WORK TO COMPLETE ->
The line that contains "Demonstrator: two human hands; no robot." marks the end: retype the data below exactly from its first line through that line.

Collection entries:
== Segment start ==

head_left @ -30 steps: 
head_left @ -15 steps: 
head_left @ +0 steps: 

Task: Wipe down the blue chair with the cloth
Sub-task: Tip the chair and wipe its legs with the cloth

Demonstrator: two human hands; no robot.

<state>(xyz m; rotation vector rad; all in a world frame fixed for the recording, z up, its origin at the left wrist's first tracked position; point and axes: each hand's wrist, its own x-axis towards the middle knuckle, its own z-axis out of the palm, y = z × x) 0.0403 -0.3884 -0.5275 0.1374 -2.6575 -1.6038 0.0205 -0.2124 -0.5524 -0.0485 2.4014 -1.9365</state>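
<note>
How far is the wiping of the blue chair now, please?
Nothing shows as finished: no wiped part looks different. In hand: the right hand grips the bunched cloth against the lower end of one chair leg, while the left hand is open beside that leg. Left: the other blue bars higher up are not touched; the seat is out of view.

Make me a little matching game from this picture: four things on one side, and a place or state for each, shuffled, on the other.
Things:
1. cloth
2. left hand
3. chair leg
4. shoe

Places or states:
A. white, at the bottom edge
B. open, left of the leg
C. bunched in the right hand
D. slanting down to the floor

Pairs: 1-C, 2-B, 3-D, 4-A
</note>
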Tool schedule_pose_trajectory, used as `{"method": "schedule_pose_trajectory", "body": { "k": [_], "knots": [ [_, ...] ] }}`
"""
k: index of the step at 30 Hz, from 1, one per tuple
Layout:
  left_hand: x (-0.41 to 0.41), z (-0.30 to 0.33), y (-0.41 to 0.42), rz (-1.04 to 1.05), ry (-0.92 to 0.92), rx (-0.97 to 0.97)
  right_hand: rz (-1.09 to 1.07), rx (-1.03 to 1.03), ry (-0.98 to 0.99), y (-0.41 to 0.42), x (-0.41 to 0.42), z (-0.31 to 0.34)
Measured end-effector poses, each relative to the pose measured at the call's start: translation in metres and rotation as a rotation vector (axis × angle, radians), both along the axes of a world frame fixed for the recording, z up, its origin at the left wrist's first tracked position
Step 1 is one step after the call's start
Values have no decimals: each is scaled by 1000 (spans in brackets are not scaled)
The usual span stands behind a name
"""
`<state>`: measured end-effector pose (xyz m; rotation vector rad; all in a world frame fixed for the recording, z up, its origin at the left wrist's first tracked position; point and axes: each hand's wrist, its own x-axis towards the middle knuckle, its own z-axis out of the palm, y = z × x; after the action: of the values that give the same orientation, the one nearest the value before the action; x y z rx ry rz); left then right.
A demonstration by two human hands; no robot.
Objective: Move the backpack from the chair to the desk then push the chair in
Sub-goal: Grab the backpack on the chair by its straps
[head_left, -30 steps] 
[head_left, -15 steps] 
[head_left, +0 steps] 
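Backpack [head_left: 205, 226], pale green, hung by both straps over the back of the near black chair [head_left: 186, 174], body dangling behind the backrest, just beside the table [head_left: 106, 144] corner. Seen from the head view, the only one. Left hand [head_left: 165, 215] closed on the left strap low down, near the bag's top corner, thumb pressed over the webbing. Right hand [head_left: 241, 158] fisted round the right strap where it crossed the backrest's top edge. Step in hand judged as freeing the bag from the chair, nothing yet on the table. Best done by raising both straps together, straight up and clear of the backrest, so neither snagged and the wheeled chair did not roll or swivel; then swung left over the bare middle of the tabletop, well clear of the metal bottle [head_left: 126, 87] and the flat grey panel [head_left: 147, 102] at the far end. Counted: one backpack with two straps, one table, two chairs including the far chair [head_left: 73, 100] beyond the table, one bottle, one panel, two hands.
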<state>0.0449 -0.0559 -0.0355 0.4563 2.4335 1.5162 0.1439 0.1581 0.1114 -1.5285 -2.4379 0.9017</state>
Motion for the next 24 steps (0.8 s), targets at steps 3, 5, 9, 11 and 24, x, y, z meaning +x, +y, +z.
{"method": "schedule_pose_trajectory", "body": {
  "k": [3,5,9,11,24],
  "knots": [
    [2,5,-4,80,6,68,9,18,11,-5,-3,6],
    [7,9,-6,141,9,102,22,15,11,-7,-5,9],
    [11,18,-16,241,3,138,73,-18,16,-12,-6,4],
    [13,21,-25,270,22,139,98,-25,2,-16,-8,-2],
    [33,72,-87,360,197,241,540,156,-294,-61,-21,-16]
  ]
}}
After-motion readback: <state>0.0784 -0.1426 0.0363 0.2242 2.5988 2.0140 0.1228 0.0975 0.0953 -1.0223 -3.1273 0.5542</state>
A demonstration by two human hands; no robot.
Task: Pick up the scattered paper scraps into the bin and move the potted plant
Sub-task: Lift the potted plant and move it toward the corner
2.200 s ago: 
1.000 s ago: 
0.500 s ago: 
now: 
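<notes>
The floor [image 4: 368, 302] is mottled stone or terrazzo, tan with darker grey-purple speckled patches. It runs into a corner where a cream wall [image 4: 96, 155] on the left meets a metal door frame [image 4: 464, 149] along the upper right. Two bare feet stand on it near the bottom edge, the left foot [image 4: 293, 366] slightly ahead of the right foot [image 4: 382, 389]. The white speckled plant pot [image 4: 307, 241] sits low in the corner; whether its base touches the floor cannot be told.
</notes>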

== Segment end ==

EXERCISE ANSWER ->
head_left @ -30 steps: 
head_left @ -15 steps: 
head_left @ +0 steps: 

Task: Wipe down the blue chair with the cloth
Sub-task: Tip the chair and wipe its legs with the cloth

Demonstrator: two human hands; no robot.

No further output will be produced for this exercise.